Regardless of whether he was right or wrong about capacitive/resistive, the put-downs were juvenile and unnecessary.
For the most part the "sigh" was for the insult and plus I didn't want him to get off so easy....because of the insult.
oh yea my favorite one is "the robot is designed for the iphone"...
lmao....woohooo, I almost fell out of my chair...to think that someone would design a robot to fake a test...they will say anything..
engadget.com is a sad little anti-Apple cesspool.
But here's the really ironic fact: Guess the mention of whose name generates the most hits, and hence ads?
Pathetic.
With the iphone coming in first and the droid last.
did the robot testing unit look anything like the commercial?
http://www.youtube.com/watch?v=X9P_KAyOlZw
I'm surprised nobody pointed out the cruel irony in the fact that it was a "robotic test."
With the iphone coming in first and the droid last.
did the robot testing unit look anything like the commercial?
http://www.youtube.com/watch?v=X9P_KAyOlZw
Ha!

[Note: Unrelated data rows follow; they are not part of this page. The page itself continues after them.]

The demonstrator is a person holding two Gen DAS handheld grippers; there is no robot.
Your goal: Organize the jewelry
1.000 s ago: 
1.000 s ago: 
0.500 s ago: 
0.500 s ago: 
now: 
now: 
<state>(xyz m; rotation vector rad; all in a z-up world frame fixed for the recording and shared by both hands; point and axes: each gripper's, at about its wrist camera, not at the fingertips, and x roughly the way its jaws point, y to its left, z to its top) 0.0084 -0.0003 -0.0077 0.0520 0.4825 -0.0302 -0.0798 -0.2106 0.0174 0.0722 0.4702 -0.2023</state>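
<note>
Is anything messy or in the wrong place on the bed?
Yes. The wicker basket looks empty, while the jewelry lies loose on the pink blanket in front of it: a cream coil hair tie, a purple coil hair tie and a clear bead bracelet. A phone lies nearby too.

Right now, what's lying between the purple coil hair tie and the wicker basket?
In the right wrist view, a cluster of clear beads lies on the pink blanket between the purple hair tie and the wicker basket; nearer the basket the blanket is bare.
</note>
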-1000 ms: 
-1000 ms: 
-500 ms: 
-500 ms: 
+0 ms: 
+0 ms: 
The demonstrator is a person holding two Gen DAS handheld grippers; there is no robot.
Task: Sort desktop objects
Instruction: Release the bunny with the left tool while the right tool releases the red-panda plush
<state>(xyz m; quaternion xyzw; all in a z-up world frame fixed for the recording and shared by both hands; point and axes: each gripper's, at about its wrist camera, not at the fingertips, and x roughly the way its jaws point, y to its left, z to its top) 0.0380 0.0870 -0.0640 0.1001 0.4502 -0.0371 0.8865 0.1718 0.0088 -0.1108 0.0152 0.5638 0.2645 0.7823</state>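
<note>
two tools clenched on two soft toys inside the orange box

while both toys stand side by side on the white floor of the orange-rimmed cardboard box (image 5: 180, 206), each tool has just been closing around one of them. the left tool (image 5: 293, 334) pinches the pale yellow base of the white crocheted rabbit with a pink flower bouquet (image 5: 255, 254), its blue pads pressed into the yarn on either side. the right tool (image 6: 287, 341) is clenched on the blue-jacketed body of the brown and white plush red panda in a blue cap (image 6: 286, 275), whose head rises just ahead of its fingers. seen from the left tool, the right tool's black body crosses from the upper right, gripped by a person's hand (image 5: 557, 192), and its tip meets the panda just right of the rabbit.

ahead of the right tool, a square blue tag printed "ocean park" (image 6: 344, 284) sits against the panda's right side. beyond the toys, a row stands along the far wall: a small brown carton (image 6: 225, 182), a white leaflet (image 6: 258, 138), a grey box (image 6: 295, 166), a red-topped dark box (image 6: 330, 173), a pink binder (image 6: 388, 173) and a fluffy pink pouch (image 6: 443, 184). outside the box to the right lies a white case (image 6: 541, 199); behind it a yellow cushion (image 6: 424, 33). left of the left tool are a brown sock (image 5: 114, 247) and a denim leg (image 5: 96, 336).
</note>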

Good point.
My shoe tastes nasty
I guess I was thrown off by the whole "light press" thing. I thought capacitive just worked no matter how hard you pressed.

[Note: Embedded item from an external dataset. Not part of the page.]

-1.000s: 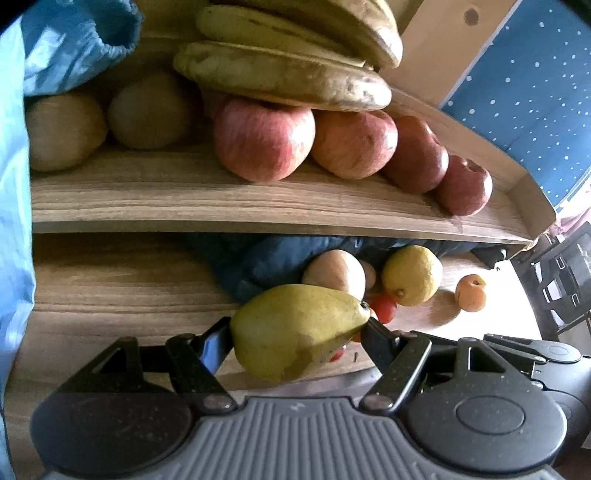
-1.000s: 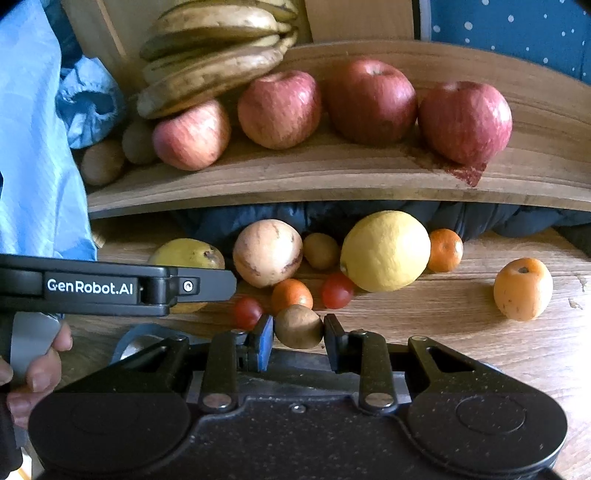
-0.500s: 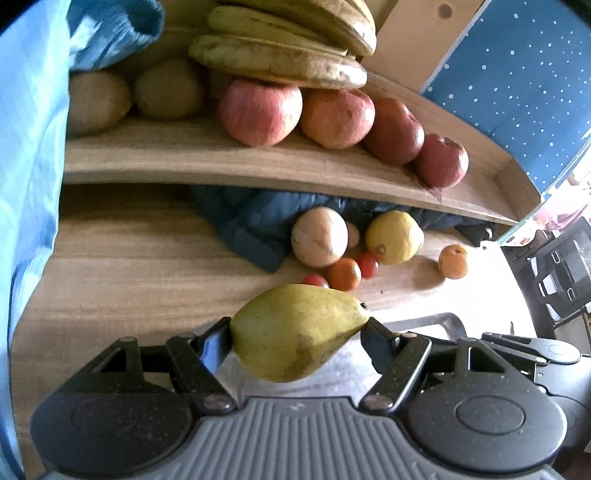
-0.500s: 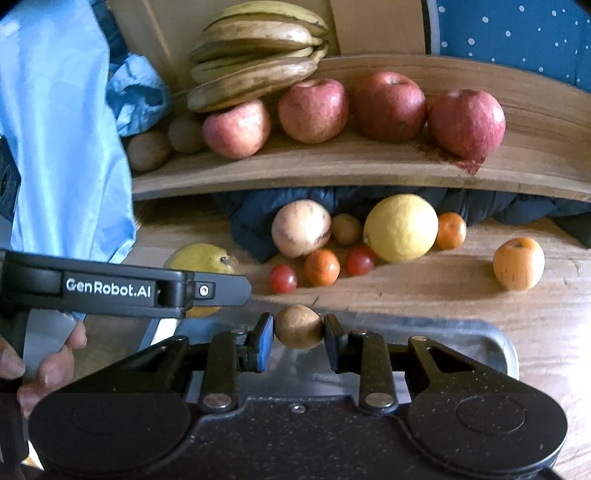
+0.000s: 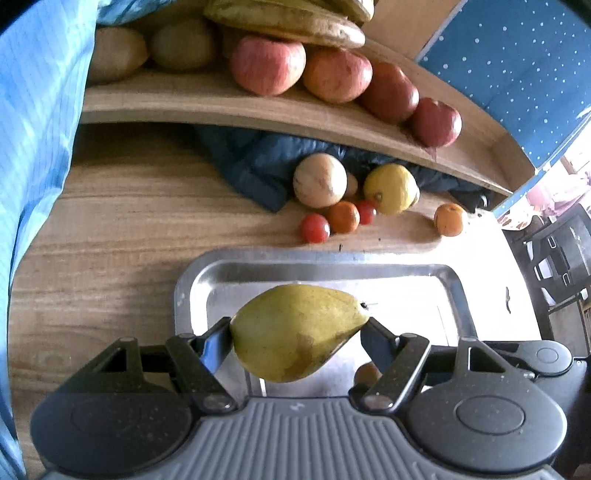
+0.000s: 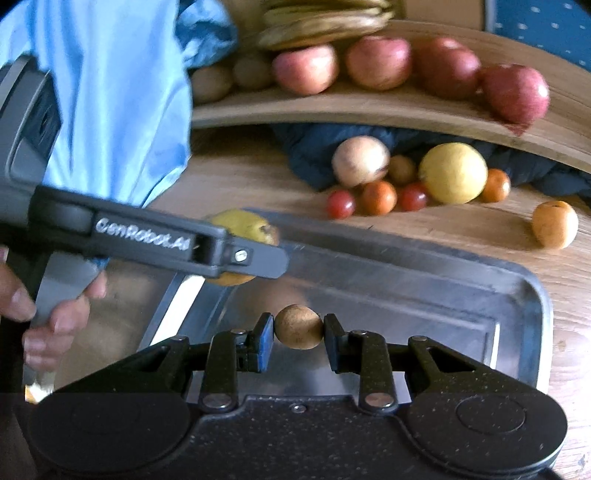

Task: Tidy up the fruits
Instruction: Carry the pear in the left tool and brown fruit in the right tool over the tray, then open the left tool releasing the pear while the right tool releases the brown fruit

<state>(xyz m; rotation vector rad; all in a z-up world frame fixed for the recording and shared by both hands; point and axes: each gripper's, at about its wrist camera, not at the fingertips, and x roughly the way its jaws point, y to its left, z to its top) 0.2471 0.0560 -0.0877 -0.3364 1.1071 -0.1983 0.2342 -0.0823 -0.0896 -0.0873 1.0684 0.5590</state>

Yes folks, Apple has patents on their sensor implementation tied into the OS.
Are the iPhone's LCD panel and touch sensors designed by Apple?
Does it make a difference? Apple chose to use that technology. Apple knew how good their touchscreen is. Apple pays attention to details. Do you think the iPad touchscreen tech, wherever it's from, will be miraculously inexplicably crap? This is Apple we're talking about. If the device sports an Apple logo, you know right out of the gate that its touchscreen will be excellent, whether Apple designed the LCD panel/touch sensors or not.
These are the things that set Apple apart from the also-rans.
No wonder the DROID hype has turned cold like a stale bread. Storm of course went out more like a drizzle. The rest are just copycats.
They will never leapfrog over Apple, because Apple has at least 2yrs advancement and refinement over all of them. It will only get better with time.
iPhone rules. Time will come when will take over 50% of the smartphone market. It will take time, but it sure will happen.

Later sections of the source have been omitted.